On Wed, Jun 10, 2020 at 09:32 solderpunk <solderpunk at sdf.org> wrote:
Hey all,
Just throwing out a quick idea I had last night while trying to sleep,
to see how people feel about it. It's simple and easily ignorable and I
think it's kind of neat.
It's been a small pain point for some people for a while now that there
is no way for a Gemini client to know how large a file it's downloading
is without simply downloading the whole thing. This is inconvenient
from a UI perspective, as there is no way to display a progress bar, and
simple clients like AV-98 which simply download a complete file and then
pass it off to a handler program appear to "freeze" on large downloads
with no clear indication that anything is happening. This is a much
bigger problem for people on limited machines (e.g. low memory diskless
systems are perfectly viable for reading text/gemini content and
displaying small images but not for downloading large binaries, but they
can't gracefully opt out of the big stuff and are forced to simply
terminate the connection once a threshold amount of content has been
downloaded, and then wastefully discard that partial content) or
internet connections (e.g. people at sea using satellite data plans
which are billed per megabyte).
People usually want to address this by having the server somehow declare
the file size upfront in the header, as per HTTP's "Content-Length", but
I've resisted that tooth and nail because there's no sensible way to do
it which doesn't turn the response header into an infinitely extensible
thing which people can tack their own variables onto, leaving us no
better off than HTTP (so, please, no more ideas on this front)...
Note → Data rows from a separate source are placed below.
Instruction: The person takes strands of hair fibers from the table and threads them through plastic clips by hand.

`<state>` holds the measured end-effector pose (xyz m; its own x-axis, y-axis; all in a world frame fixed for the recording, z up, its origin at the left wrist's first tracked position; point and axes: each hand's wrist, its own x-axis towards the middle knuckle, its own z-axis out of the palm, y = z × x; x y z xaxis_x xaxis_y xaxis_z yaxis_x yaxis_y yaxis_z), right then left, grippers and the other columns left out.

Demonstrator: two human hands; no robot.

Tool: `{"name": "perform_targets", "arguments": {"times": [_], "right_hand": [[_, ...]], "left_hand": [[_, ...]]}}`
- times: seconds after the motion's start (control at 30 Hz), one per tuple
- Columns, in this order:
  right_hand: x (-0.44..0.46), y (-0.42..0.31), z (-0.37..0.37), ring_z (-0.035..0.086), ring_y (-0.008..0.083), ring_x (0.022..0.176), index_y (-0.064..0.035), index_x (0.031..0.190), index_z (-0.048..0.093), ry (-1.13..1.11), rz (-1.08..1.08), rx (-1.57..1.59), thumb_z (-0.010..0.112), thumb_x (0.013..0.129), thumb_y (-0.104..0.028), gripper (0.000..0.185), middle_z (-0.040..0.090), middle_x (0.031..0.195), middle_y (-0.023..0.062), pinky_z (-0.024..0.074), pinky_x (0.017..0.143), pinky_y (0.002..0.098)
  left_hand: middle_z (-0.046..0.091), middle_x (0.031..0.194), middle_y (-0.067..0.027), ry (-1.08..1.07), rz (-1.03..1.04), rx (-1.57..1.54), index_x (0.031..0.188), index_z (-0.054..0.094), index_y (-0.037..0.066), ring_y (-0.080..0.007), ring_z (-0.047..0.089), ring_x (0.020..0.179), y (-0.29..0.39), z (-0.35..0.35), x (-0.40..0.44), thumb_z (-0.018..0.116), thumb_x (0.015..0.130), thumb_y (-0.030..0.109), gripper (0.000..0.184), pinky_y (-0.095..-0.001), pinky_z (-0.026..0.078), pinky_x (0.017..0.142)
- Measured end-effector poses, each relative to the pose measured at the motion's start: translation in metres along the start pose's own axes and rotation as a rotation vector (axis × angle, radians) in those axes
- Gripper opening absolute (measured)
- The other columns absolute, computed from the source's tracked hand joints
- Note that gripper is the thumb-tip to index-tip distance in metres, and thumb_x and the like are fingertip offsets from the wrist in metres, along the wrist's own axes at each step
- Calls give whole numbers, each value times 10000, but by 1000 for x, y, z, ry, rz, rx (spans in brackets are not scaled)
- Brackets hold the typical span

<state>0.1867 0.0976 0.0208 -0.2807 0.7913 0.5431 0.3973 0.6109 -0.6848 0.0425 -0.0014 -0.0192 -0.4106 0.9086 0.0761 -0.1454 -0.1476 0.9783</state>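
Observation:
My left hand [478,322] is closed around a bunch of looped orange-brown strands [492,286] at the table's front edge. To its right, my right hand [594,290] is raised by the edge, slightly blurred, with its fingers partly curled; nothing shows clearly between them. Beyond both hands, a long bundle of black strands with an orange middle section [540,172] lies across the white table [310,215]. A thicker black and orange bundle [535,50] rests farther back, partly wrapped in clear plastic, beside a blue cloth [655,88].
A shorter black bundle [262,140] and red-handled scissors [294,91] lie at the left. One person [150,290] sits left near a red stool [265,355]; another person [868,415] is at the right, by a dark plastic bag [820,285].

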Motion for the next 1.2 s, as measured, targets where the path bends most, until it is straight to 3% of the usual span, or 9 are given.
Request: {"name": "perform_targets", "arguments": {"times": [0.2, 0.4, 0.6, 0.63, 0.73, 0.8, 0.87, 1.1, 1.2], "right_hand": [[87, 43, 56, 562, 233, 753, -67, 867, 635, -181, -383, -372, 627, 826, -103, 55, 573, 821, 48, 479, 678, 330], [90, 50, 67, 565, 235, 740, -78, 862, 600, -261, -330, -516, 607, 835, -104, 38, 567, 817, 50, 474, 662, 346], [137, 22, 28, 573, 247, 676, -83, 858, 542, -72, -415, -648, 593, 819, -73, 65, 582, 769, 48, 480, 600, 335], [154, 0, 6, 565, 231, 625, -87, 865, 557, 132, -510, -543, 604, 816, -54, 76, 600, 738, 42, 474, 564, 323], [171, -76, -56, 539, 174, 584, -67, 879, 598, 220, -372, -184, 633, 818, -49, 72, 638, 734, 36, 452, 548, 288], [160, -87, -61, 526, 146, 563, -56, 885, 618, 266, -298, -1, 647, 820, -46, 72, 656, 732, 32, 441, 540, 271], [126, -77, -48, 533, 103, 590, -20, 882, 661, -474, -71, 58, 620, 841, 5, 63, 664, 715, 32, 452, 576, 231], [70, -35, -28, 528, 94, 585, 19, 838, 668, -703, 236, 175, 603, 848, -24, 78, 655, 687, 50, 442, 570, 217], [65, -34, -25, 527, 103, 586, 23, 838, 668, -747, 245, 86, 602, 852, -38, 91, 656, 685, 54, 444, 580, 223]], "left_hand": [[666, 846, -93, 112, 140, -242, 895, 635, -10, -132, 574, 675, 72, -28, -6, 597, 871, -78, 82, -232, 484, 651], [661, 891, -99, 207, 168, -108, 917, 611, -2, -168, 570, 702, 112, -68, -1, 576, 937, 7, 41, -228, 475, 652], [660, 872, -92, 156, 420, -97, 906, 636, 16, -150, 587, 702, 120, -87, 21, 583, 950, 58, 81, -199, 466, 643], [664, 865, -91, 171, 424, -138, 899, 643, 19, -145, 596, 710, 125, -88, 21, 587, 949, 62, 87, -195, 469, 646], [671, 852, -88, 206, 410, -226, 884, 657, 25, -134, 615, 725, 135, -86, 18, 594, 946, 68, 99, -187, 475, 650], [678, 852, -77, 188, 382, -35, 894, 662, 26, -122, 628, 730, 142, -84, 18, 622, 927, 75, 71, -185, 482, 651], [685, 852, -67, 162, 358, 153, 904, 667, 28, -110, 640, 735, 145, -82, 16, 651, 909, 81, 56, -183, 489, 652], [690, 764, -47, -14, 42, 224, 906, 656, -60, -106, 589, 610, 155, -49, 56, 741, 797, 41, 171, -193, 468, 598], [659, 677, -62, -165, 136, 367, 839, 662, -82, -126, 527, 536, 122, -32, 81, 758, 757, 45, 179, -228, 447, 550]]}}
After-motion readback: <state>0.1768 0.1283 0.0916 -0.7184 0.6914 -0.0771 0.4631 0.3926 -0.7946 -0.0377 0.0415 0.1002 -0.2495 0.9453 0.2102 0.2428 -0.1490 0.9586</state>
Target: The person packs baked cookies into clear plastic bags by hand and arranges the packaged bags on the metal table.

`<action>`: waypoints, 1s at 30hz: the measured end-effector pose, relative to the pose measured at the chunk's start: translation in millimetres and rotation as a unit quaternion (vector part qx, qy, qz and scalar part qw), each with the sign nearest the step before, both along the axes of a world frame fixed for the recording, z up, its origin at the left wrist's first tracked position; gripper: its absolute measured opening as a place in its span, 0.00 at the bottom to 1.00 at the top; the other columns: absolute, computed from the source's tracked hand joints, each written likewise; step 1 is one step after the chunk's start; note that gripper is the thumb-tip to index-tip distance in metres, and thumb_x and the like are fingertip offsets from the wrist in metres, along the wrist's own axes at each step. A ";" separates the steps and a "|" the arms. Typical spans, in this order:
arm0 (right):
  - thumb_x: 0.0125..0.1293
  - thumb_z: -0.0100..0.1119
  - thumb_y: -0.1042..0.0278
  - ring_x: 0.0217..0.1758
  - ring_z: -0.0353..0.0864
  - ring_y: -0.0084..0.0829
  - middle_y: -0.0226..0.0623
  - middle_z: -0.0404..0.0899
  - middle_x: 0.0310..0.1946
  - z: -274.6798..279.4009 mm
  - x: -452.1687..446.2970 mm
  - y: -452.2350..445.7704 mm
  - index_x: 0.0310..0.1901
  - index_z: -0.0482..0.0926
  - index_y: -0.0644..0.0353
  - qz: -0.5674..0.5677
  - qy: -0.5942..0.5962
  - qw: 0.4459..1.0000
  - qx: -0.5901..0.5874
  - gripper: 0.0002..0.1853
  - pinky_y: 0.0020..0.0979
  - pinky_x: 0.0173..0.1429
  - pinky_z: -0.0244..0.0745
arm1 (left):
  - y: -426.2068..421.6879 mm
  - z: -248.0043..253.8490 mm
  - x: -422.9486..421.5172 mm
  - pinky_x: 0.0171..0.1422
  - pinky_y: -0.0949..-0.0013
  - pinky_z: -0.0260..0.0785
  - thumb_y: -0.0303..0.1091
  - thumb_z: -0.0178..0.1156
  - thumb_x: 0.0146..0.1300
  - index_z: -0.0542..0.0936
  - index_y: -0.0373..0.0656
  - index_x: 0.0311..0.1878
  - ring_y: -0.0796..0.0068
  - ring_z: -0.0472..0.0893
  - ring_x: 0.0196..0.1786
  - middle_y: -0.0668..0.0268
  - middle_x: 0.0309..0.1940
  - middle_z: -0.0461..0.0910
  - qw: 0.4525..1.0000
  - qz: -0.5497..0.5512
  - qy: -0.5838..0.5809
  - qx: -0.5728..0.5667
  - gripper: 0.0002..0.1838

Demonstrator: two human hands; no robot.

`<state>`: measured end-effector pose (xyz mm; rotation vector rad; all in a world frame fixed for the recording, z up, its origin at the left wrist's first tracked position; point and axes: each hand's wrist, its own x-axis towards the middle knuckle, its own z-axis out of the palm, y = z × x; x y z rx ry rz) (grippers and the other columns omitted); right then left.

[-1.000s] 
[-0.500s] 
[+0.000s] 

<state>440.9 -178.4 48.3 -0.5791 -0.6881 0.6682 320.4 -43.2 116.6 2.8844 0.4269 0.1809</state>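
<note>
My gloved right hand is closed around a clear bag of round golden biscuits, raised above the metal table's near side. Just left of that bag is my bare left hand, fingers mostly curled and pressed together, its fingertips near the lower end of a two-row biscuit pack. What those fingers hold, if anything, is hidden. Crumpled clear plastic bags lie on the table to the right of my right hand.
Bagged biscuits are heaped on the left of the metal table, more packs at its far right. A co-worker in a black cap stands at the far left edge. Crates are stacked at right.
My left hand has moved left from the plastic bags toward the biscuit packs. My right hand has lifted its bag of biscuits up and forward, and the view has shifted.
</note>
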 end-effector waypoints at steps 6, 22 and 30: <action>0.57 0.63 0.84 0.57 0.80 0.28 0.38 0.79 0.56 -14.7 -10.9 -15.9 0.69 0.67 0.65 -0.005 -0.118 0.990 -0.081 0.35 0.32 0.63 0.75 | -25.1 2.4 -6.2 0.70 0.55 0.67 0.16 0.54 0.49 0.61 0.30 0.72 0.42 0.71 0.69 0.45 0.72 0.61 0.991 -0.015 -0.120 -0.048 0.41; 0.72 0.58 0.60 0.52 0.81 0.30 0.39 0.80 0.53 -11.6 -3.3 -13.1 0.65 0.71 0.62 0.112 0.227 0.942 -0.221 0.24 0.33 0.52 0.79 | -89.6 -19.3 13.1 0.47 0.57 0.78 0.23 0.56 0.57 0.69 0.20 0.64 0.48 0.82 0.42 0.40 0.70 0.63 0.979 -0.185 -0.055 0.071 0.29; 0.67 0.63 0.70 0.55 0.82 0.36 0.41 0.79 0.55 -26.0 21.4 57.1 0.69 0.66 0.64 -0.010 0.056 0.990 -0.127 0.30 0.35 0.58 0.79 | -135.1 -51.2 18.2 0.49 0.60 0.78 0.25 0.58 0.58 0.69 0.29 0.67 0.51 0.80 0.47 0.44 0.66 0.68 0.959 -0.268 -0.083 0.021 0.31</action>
I was very happy to realise that a lot of these problems can be solved,
or at least ameliorated, in a very simple way with an additional 2x
status code. Since I plan to deprecate the current 21 code for ending a
transient certificate session, we could reuse 21 to mean "SUCCESS, a
response body follows, and it's larger than $THRESHOLD MiB" (note I am
proposing no change to the existing code 20 - 20 does NOT mean "what's
coming in less than $THRESHOLD"). Simple clients could simply treat 21
as 20 and be in exactly the situation they are in now, so the graceful
degredation of status codes to their x0 form works nicely here. But
e.g. AV-98 could print "Downloading large file, please wait..." upon
receving a 21, and then proceed as usual. This is a very low effort
client change, but it solves the problem of people thinking something
has gone wrong when they unknowingly start a large download. More
importantly, users in resource-limited environments could use clients
which simply terminate the connection immediately on seeing a header
starting with 21, providing a quick and low-waste "opt out" of large
content.
On the server side, again, a dirt simple server could just always serve
up 20 without actually breaking anything. I realise that knowing
whether to use 20 or 21 for dynamically generated content may not be
straightforward - no problem, it is *always* valid to just send 20 when
in doubt. 21 is nothing more than a helpful hint to clients who might
need it. It doesn't need to be 100% reliable to still have value.
This feels like a good idea to me. It's totally optional and very easy
to handle on both the client and server sides, and I feel like being
friendly to small/slow computers and slow/intermittent network
connections is a good fit with the overall "vibe" of Gemini, provided
doing so does not conflict with overall simplicity.
Naturally, deciding to do this will lead immediately to a weeks-long
heated debate on what the appropriate value of $THRESHOLD should be. We
*could* wade into those waters, but I'll just also throw out that we
could use 21, 22 and 23 to indicate payloads exceeding 1MiB, 10MiB or
100MiB respectively and leave it at that. Clients targetting
resource-limited environments could let their users configure their own
threshold for early termination of downloads.